Voies de recherche et recommandations pour l’avenir

Les spécialistes impliqués, notamment le CRMR AVS des Hospices civils de Lyon, appellent à consolider ces résultats par la mise en place de registres nationaux et d’études prospectives. Quelques axes de travail prioritaires se dégagent :

  1. Collecte systématique des cas traités en anténatal afin d’évaluer les résultats materno-fœtaux et d’identifier des facteurs pronostiques.
  2. Études pharmacocinétiques pour mieux comprendre la pénétration placentaire et la distribution fœtale du Sirolimus à différentes doses.
  3. Évaluation des effets à long terme sur le développement neurologique, immunitaire et métabolique des enfants exposés in utero.
  4. Élaboration de protocoles standardisés pour la surveillance clinique, biologique et radiologique des mères et des nouveau-nés.

Suivi et prise en charge multidisciplinaire

La prise en charge d’enfants nés après un traitement anténatal par Sirolimus doit rester multidisciplinaire.

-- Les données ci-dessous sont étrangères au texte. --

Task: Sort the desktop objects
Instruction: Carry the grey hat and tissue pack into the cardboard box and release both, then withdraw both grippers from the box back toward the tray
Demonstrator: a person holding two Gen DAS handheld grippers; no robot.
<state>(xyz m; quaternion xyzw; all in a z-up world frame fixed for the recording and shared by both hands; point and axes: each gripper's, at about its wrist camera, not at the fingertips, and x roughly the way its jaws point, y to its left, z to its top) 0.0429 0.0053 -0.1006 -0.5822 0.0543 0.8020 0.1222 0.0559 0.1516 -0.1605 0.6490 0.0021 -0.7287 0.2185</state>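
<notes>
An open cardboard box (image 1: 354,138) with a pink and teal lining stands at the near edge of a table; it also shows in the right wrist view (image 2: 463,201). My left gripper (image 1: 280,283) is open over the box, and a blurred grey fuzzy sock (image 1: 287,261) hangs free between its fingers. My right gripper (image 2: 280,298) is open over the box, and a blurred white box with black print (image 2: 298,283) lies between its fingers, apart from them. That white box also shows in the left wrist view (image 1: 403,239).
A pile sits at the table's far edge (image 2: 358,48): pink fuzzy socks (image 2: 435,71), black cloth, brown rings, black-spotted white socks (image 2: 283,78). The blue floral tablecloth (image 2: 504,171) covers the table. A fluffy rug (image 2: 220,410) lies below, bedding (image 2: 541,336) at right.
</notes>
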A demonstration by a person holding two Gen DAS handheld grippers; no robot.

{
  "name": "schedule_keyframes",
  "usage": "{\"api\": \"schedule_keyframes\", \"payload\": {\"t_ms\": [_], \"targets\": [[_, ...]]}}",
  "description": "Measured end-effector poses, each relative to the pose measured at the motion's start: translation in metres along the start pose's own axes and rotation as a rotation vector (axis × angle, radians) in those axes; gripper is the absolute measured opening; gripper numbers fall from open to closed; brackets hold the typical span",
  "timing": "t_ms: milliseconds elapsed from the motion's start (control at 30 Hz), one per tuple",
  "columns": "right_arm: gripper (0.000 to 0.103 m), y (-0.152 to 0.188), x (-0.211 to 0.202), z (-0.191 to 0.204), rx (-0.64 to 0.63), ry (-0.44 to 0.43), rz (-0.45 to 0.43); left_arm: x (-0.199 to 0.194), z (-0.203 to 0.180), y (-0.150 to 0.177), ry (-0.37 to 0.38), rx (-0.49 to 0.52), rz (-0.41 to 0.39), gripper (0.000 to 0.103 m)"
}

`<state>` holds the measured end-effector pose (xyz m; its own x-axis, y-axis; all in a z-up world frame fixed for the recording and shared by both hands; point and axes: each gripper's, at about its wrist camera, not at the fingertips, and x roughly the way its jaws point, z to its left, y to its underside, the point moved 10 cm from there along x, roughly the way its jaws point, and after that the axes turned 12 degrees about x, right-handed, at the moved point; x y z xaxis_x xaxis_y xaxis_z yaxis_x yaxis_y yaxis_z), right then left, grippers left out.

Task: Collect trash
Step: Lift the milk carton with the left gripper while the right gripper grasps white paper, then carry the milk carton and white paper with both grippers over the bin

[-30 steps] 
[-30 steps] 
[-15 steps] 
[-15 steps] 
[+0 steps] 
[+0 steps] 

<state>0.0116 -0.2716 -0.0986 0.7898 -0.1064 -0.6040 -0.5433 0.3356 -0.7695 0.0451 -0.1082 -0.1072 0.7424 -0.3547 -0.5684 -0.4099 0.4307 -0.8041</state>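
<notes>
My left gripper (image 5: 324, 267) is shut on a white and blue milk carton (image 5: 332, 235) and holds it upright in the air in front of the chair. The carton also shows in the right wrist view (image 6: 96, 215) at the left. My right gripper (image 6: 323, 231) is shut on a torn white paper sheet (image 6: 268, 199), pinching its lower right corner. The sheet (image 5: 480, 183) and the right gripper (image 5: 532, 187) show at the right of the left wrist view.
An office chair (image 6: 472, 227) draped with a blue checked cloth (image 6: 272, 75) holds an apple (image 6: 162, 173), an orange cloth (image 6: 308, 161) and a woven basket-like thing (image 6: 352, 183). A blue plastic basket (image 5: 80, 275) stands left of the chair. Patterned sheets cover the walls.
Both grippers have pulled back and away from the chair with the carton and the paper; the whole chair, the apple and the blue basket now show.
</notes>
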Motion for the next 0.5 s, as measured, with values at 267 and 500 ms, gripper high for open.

Elle implique :

  • Des consultations régulières en pédiatrie et en hématologie pour surveiller la coagulation et la croissance de la tumeur.
  • Des bilans d’imagerie (échographie, IRM si indiqué) pour suivre la taille et la vascularisation de la lésion.
  • Un accompagnement psychologique pour les parents, souvent éprouvés par l’incertitude et la gravité de la situation.
  • La coordination avec des centres de référence pour discuter des options chirurgicales ou des ajustements thérapeutiques si besoin.

Le témoignage des familles et l’impact humain

Au-delà des aspects techniques et scientifiques, cette histoire est avant tout celle d’une famille qui a traversé une période d’angoisse et d’incertitude. La mère d’Issa, soulagée, rapporte la joie de voir son enfant grandir et sourire malgré les épreuves. Les soignants évoquent eux aussi la satisfaction d’avoir pu proposer une solution qui, en l’absence d’alternative, a permis de préserver la vie du fœtus.

Ce type de réussite donne de l’espoir aux équipes médicales et aux parents confrontés à des diagnostics anténataux sévères. Il rappelle aussi la nécessité d’investir dans la recherche sur les pathologies rares et d’améliorer l’accès aux centres spécialisés.

Conclusion

Le traitement anténatal par Sirolimus administré à la mère a permis, pour la première fois dans ce contexte, de stabiliser une tumeur vasculaire fœtale liée au syndrome de Kasabach–Merritt et de donner à un bébé des chances réelles de survie. Si les résultats sont prometteurs, ils doivent être interprétés avec prudence : confirmation par des études, suivi à long terme des enfants exposés et mise en place de recommandations sont indispensables pour transformer cette avancée isolée en une option thérapeutique sûre et reproductible.

Cette expérience illustre la puissance de la prise en charge multidisciplinaire et l’importance d’un pilotage par des centres de référence lorsqu’il s’agit de pathologies rares. À mesure que des données s’accumuleront, la communauté médicale pourra mieux définir les indications, la sécurité et les limites de l’approche anténatale pour les malformations vasculaires graves.